EXERCISE GOAL: This task asks for the lines from the one with "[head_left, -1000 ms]" to the final line below, repeated exactly, with pictures omitted.

───── INFORMATION PROVIDED

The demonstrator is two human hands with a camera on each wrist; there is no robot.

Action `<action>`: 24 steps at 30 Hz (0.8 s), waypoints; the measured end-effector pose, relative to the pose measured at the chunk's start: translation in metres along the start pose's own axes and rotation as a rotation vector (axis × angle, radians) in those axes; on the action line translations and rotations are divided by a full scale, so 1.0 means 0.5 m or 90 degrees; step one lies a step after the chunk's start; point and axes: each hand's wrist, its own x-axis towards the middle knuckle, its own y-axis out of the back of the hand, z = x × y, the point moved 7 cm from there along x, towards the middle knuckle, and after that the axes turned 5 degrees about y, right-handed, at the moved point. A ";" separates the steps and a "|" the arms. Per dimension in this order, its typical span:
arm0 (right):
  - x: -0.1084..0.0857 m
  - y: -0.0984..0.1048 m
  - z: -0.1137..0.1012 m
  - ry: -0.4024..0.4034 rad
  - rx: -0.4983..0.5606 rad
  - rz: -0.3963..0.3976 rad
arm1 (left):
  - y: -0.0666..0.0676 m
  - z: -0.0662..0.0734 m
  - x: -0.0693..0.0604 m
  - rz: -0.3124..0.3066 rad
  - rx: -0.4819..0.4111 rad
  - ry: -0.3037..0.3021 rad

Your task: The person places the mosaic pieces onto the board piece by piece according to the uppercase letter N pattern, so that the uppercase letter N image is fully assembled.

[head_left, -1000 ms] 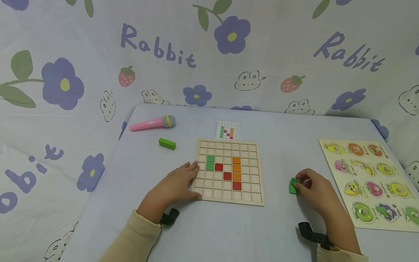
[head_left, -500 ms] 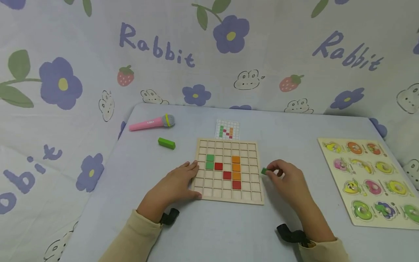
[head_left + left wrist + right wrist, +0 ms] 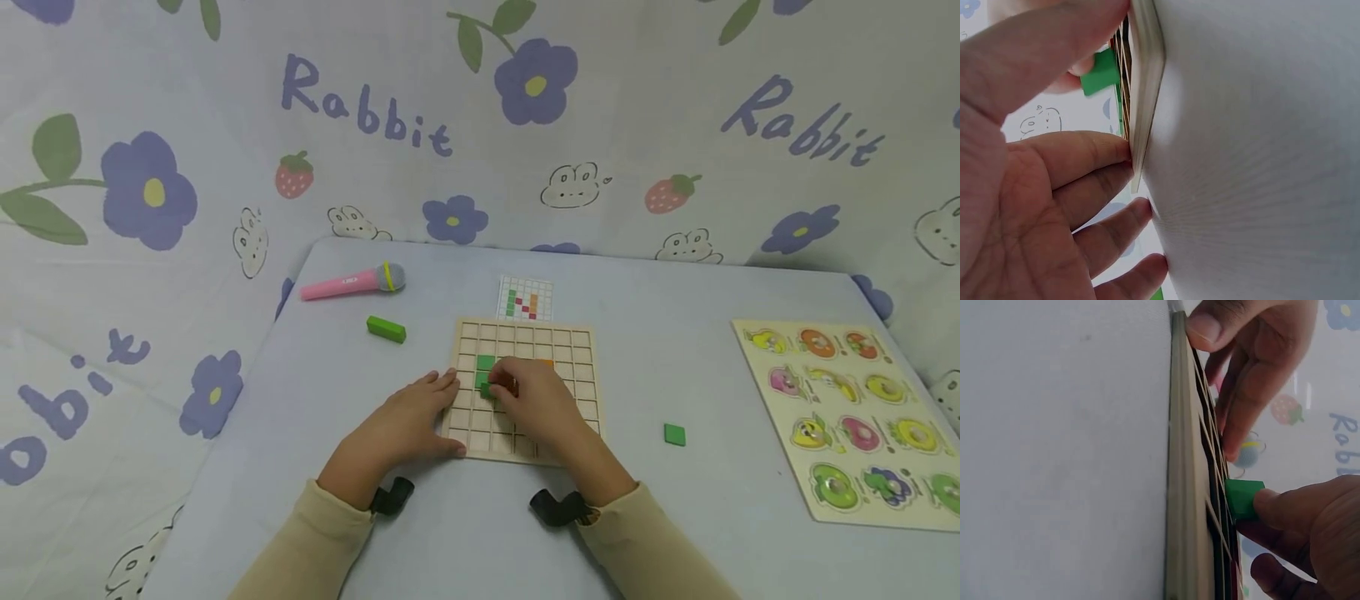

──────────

RESULT:
[head_left, -1000 ms] 
[head_left, -500 ms] 
[head_left + left wrist + right wrist, +0 ms] 

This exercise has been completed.